▶ **WHAT YOU SHOULD DO**: Could every line of the listing be output exactly, with the pictures skipped?

▶ **MATERIAL PROVIDED**:

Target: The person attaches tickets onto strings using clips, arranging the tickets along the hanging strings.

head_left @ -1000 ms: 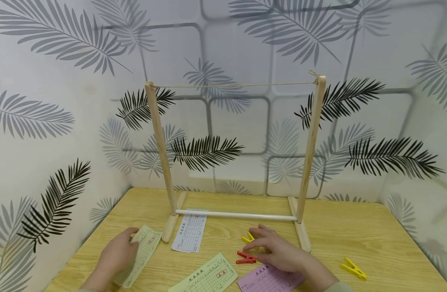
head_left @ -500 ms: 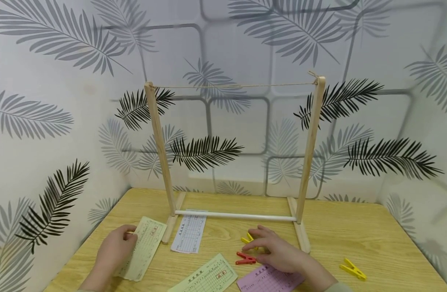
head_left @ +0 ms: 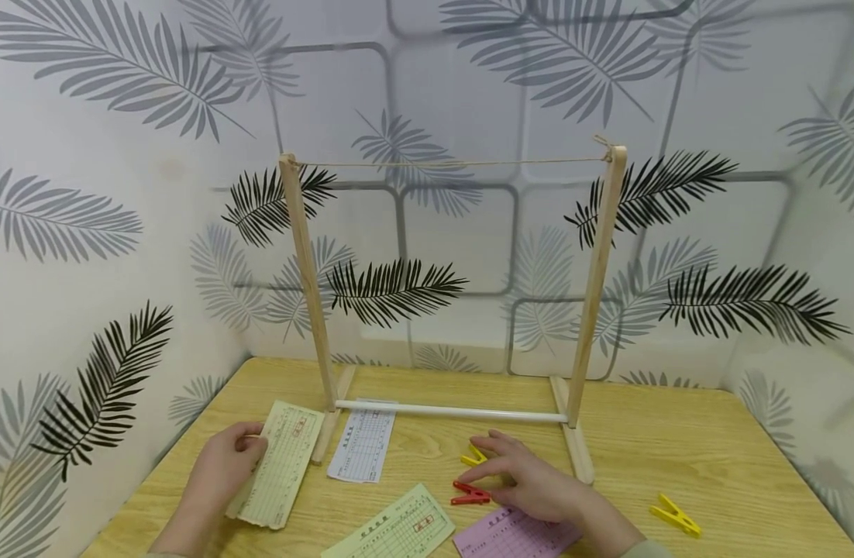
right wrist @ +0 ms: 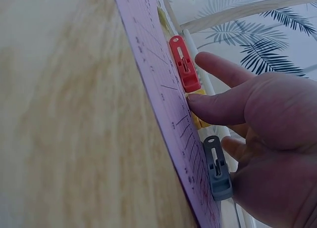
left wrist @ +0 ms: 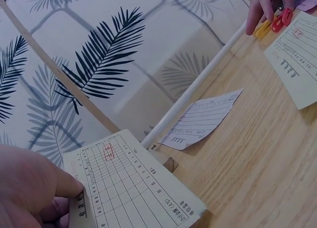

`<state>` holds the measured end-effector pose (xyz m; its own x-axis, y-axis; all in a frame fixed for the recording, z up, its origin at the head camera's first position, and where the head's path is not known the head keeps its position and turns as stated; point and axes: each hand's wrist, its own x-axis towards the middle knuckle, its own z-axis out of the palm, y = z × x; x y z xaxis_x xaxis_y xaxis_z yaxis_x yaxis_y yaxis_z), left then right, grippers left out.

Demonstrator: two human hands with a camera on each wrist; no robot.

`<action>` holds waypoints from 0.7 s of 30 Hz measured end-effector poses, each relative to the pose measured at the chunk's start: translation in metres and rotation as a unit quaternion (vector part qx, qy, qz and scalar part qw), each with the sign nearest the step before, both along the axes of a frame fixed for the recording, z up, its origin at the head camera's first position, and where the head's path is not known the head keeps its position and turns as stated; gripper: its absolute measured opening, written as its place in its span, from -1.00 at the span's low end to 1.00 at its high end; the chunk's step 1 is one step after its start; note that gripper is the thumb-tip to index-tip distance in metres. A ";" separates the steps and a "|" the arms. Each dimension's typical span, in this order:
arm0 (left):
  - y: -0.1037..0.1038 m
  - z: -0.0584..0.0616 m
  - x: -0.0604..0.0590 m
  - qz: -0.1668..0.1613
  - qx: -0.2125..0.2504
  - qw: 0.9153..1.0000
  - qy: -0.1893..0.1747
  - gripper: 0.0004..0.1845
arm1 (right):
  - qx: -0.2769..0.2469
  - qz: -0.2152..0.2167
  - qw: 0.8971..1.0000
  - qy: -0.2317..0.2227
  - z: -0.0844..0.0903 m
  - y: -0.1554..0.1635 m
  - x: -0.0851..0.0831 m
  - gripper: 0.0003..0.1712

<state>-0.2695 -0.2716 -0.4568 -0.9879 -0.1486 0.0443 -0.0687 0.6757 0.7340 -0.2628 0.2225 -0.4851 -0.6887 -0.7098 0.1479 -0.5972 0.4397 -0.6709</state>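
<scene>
My left hand (head_left: 226, 466) holds a pale green printed slip (head_left: 278, 463) by its left edge, thumb on top, at the front left of the wooden table (head_left: 678, 449). In the left wrist view the thumb (left wrist: 59, 184) pins the slip (left wrist: 133, 188). My right hand (head_left: 528, 482) lies flat over some clothes pegs, fingers stretched. Its fingertips touch a yellow peg (head_left: 473, 456) and lie beside a red peg (head_left: 470, 494). In the right wrist view the thumb (right wrist: 213, 107) rests on the yellow peg (right wrist: 199, 121), between a red peg (right wrist: 184, 69) and a grey peg (right wrist: 218, 169).
A wooden rack with two posts, a string (head_left: 455, 163) across the top and a white bar (head_left: 455, 412) low down stands mid-table. A white slip (head_left: 363, 443), a second green slip (head_left: 392, 531) and a pink slip (head_left: 511, 536) lie in front. Another yellow peg (head_left: 674, 515) lies right.
My left hand has moved the green slip up and to the right, toward the foot of the left post. The right hand has hardly moved over the pegs.
</scene>
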 end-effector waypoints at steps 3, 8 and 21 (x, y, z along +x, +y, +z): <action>0.003 0.002 0.000 0.001 0.011 1.000 -0.004 -0.57 | 0.004 -0.007 1.000 -0.016 0.006 -0.002 0.003 -0.36; 0.008 0.005 0.000 0.004 0.030 1.000 -0.006 -0.57 | 0.009 -0.015 1.000 -0.017 0.010 -0.004 0.006 -0.43; 0.020 0.015 0.003 -0.003 0.071 0.997 0.011 -0.57 | 0.014 -0.068 0.998 -0.005 0.011 -0.015 0.009 -0.62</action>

▶ **OUTPUT OF THE TASK**:
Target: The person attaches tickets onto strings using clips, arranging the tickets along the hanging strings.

head_left @ -1000 ms: 
head_left @ -500 ms: 
head_left @ +0 ms: 
right wrist @ +0 ms: 
left wrist @ +0 ms: 

`<state>` holds the measured end-effector pose (xyz m; its own x-axis, y-axis; all in a frame fixed for the recording, z up, its origin at the head camera's first position, and where the head's path is not known the head keeps its position and turns as stated; point and axes: each hand's wrist, its own x-axis towards the middle knuckle, its own z-axis out of the palm, y = z × x; x y z xaxis_x xaxis_y xaxis_z yaxis_x yaxis_y yaxis_z), left then right, grippers left out.

Demonstrator: two human hands with a camera on each wrist; no robot.

`<action>` holds waypoints from 0.7 s of 30 Hz measured end-effector poses, each relative to the pose measured at the chunk's start: translation in metres and rotation as a unit quaternion (vector part qx, qy, qz and scalar part qw), each with the sign nearest the step before, both along the axes of a frame fixed for the recording, z up, its origin at the head camera's first position, and where the head's path is not known the head keeps its position and turns as stated; gripper: its absolute measured opening, written as its place in its span, from -1.00 at the span's low end to 1.00 at its high end; the chunk's step 1 is one step after its start; note that gripper is the thumb-tip to index-tip distance in metres. A ";" separates the steps and a "|" the arms. Each dimension's typical span, in this order:
arm0 (left):
  - y: -0.1037..0.1038 m
  - z: -0.0584..0.0616 m
  - x: -0.0604..0.0590 m
  - qz: -0.1668..0.1613
  - qx: -0.2125..0.2504
  - qw: 0.9153..1.0000
  - qy: -0.1893..0.1747
  - gripper: 0.0004..0.1845
arm1 (right):
  - qx: -0.2769..0.2469
  - qz: -0.2152..0.2167
  - qw: 0.8971..1.0000
  - qy: -0.2317..0.2227
  - z: -0.0844..0.0903 m
  - y: -0.1554..0.1635 m
  - x: -0.0851..0.0831 m
  - gripper: 0.0003..0.1712

<state>-0.2695 -0.2716 -0.4568 -0.9879 -0.1486 0.0443 -0.0687 0.6757 0.7340 -0.2628 0.2225 -0.4851 -0.6887 -0.7098 0.1479 -0.5972 0.4397 -0.6709</state>
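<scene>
My left hand (head_left: 226, 466) holds a pale green printed slip (head_left: 278, 463) by its left edge, thumb on top, at the front left of the wooden table (head_left: 678, 449). In the left wrist view the thumb (left wrist: 59, 184) pins the slip (left wrist: 133, 188). My right hand (head_left: 528, 482) lies flat over some clothes pegs, fingers stretched. Its fingertips touch a yellow peg (head_left: 473, 456) and lie beside a red peg (head_left: 470, 494). In the right wrist view the thumb (right wrist: 213, 107) rests on the yellow peg (right wrist: 199, 121), between a red peg (right wrist: 184, 69) and a grey peg (right wrist: 218, 169).
A wooden rack with two posts, a string (head_left: 455, 163) across the top and a white bar (head_left: 455, 412) low down stands mid-table. A white slip (head_left: 363, 443), a second green slip (head_left: 392, 531) and a pink slip (head_left: 511, 536) lie in front. Another yellow peg (head_left: 674, 515) lies right.
My left hand has moved the green slip up and to the right, toward the foot of the left post. The right hand has hardly moved over the pegs.
</scene>
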 end-effector waypoints at steps 3, 8 and 21 (x, y, z along +x, +y, +z): <action>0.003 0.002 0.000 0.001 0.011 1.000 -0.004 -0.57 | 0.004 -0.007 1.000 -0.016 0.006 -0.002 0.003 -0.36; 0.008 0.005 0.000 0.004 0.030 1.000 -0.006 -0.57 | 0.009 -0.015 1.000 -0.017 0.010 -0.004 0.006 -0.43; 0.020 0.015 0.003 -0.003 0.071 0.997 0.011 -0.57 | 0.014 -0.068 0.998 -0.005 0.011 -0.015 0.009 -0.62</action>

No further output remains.